Nature on Display: The exhibit that I chose for this section was of the cave formations. What caught my attention was plain and simple; the grandeur of the exhibit itself. It took up a whole room and allowed you to dive into another world, physically and figuratively. The size and magnitude of it all was so appealing to me that I lost track of time inside of it. I learned various things whilst inside the caves. An example of my new, profound knowledge was how water plays an important role in the movement of nutrients and and minerals through the ceilings and walls of the caves. Any other medium, whether a video or a book, could have explained this to me through words, but the fact that I was able to see the details in a 360 range of vision unfold right before my eyes facilitated my deeper understanding of the subject. Being able to immerse myself in a world that would be impossible to see otherwise was an exhilarating experience.
Nature and Ethics: The museum most definitely provided me with the opportunity to be engrossed in the biotic community of life. As I walked through the corridors of the museum, a sense of unity with the life displayed around me took place. For example, I felt one with the fossils because I myself will eventually turn to bones in the ground. The displays being depicted made me aware of how alike I was to them and how they all correlate to life on Earth. In the picture above, I am inside the butterfly garden, one of the many opportunities that the museum allows us to be one with nature. Many of the people inside the garden sat on the benches and reflected on the natural beauty of it all. I for one felt as if I myself was part of the exhibit. There was no way to distinguish me, a living organism, from the many flying organisms around me; we were all one. Leopold tells us to "love, respect, and admire" nature and I felt a responsibility to do all three, but especially to respect and protect it because a beauty as natural and serene as what I experienced deserves to be preserved for others to enjoy.

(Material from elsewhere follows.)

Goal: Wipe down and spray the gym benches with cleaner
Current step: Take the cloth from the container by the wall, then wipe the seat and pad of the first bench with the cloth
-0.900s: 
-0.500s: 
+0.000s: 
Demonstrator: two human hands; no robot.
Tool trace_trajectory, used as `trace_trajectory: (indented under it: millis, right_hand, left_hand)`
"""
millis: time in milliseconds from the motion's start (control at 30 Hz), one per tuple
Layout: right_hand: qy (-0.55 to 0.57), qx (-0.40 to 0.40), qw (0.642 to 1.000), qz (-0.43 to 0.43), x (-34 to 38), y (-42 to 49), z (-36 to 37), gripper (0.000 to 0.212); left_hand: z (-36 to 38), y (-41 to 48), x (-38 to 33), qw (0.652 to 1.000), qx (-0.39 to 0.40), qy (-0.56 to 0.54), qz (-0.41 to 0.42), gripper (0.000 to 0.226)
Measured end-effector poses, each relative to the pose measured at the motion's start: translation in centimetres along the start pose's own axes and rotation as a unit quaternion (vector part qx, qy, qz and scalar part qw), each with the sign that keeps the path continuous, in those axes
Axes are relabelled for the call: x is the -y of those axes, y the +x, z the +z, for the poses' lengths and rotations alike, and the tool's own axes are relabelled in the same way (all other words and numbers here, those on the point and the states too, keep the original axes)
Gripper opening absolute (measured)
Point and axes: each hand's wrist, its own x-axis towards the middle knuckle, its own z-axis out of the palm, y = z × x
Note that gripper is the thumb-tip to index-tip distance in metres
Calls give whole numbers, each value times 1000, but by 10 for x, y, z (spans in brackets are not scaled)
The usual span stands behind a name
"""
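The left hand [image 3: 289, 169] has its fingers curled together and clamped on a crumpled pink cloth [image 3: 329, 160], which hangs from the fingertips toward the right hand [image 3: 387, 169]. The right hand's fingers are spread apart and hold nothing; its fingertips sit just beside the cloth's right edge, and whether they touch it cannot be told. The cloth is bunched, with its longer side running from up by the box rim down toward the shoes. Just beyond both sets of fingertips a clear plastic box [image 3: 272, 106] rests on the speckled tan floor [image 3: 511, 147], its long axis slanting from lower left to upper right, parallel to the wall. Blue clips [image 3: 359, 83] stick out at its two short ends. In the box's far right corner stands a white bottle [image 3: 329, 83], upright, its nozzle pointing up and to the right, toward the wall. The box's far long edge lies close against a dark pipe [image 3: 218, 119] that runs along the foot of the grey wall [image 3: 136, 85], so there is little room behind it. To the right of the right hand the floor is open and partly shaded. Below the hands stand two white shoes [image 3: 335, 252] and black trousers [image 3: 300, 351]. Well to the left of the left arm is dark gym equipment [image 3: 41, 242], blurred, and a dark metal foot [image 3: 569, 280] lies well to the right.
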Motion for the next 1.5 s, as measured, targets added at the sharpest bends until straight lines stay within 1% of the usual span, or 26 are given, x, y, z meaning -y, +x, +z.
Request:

Nature and the Human Spirit: The museum gave us plenty of opportunities to step out of daily life. The caves, for example, placed us in an environment thought impossible to be in. The artwork I have pictured above is of native northwest Floridians and their shared cultural traits. The artwork gives us an inside look at an exchange of some sort. This understanding of our past gives us insight on the cultural traits we used to partake in. I believe this is the equivalent of, years from now, artists building sculptures of humans surfing the web or shopping at malls. It is important to study and appreciate art such as this piece because no matter how you look at it, we will never be sure of what went on in the past but the depictions we see in museums and exhibits are a possible glance of what used to be. These glances aid us in the answer to the question "who were we?" but don't reveal the whole truth. That itself is the beauty of what we see; we will never know but we can hypothesize and appreciate what we do know. It is a mystery that is beautiful, frustrating, and thought-provoking. These emotions help us appreciate the fact that artworks such as these are able to provide us with the glances we are given.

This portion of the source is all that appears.